> **Work order**:
Give back every record exactly.

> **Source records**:
_ _ _ _ _ _ _
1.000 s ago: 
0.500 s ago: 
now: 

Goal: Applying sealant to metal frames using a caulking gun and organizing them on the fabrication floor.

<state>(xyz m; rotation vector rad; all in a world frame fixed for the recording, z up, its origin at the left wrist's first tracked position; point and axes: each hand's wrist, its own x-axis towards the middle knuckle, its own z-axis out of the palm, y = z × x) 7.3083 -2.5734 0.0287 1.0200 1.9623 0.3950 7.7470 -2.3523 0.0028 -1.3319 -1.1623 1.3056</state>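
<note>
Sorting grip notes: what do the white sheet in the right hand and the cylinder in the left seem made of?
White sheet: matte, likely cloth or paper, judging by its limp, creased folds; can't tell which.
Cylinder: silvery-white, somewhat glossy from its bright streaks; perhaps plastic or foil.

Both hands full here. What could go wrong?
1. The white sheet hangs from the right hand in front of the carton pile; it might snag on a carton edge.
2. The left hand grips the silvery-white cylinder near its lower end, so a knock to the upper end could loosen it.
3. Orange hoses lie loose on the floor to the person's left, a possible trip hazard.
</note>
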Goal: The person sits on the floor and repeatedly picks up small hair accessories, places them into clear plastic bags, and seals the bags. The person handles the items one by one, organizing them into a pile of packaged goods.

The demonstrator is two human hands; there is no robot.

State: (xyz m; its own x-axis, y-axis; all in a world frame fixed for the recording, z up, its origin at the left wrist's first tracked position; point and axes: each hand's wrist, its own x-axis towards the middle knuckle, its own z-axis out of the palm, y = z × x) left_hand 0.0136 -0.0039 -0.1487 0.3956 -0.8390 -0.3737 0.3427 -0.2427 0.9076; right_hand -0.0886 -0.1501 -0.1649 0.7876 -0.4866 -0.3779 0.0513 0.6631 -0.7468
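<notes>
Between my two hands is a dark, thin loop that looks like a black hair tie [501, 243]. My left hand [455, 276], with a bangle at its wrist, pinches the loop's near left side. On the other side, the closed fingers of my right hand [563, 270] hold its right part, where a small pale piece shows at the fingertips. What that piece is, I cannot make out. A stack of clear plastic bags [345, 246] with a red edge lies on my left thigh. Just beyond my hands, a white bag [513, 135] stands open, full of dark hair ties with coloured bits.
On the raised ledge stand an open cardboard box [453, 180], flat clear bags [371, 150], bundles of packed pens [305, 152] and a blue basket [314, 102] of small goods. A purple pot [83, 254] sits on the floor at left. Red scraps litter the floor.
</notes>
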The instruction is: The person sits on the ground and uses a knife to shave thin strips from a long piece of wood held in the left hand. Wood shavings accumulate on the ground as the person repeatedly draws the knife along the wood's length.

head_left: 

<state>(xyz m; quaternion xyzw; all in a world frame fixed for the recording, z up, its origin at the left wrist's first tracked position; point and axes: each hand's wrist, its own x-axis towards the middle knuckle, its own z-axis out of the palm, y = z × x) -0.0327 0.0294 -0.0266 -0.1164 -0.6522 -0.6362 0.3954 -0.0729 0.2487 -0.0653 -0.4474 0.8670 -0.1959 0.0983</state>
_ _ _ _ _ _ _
> **Expected answer**:
1.000 s ago: 
0.500 s ago: 
now: 

Goal: Applying sealant to metal frames using a caulking gun and organizing them on the fabrication floor.

<state>(xyz m; rotation vector rad; all in a world frame fixed for the recording, z up, its origin at the left wrist's first tracked position; point and axes: each hand's wrist, its own x-axis towards the middle knuckle, its own z-axis out of the palm, y = z × x) 7.3083 -2.5734 0.0287 1.0200 1.9623 0.3950 7.7470 -2.3523 0.0028 -1.3319 -1.1623 1.3056</state>
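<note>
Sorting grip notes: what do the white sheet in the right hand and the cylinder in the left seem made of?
White sheet: matte, likely cloth or paper, judging by its limp, creased folds; can't tell which.
Cylinder: silvery-white, somewhat glossy from its bright streaks; perhaps plastic or foil.

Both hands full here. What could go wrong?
1. The white sheet hangs from the right hand in front of the carton pile; it might snag on a carton edge.
2. The left hand grips the silvery-white cylinder near its lower end, so a knock to the upper end could loosen it.
3. Orange hoses lie loose on the floor to the person's left, a possible trip hazard.
</note>
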Goal: The person sits on the floor and repeatedly picks up small hair accessories, places them into clear plastic bags, and seals the bags. The person handles the items one by one, organizing them into a pile of packaged goods.

The demonstrator is two human hands; there is no robot.

State: (xyz m; its own x-axis, y-axis; all in a world frame fixed for the recording, z up, its origin at the left wrist's first tracked position; point and axes: each hand's wrist, its own x-axis towards the middle knuckle, its own z-axis out of the palm, y = z × x) left_hand 0.0136 -0.0039 -0.1487 0.3956 -0.8390 -0.3737 0.3427 -0.2427 0.9076; right_hand -0.0886 -0.1501 -0.1649 0.7876 -0.4866 -0.3779 0.0513 0.6631 -0.7468
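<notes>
Between my two hands is a dark, thin loop that looks like a black hair tie [501, 243]. My left hand [455, 276], with a bangle at its wrist, pinches the loop's near left side. On the other side, the closed fingers of my right hand [563, 270] hold its right part, where a small pale piece shows at the fingertips. What that piece is, I cannot make out. A stack of clear plastic bags [345, 246] with a red edge lies on my left thigh. Just beyond my hands, a white bag [513, 135] stands open, full of dark hair ties with coloured bits.
On the raised ledge stand an open cardboard box [453, 180], flat clear bags [371, 150], bundles of packed pens [305, 152] and a blue basket [314, 102] of small goods. A purple pot [83, 254] sits on the floor at left. Red scraps litter the floor.
</notes>
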The instruction is: The person sits on the ground and uses a knife to shave thin strips from a long piece of wood held in the left hand. Wood shavings accumulate on the ground as the person repeatedly draws the knife along the wood's length.

head_left: 

<state>(xyz m; quaternion xyzw; all in a world frame fixed for the recording, z up, its origin at the left wrist's first tracked position; point and axes: each hand's wrist, its own x-axis towards the middle knuckle, its own z-axis out of the palm, y = z × x) -0.0327 0.0294 -0.0266 -0.1164 -0.6522 -0.6362 0.3954 -0.0729 0.2487 -0.0653 -0.4474 0.8670 -0.1959 0.0983</state>

No further output is required, since the answer is complete.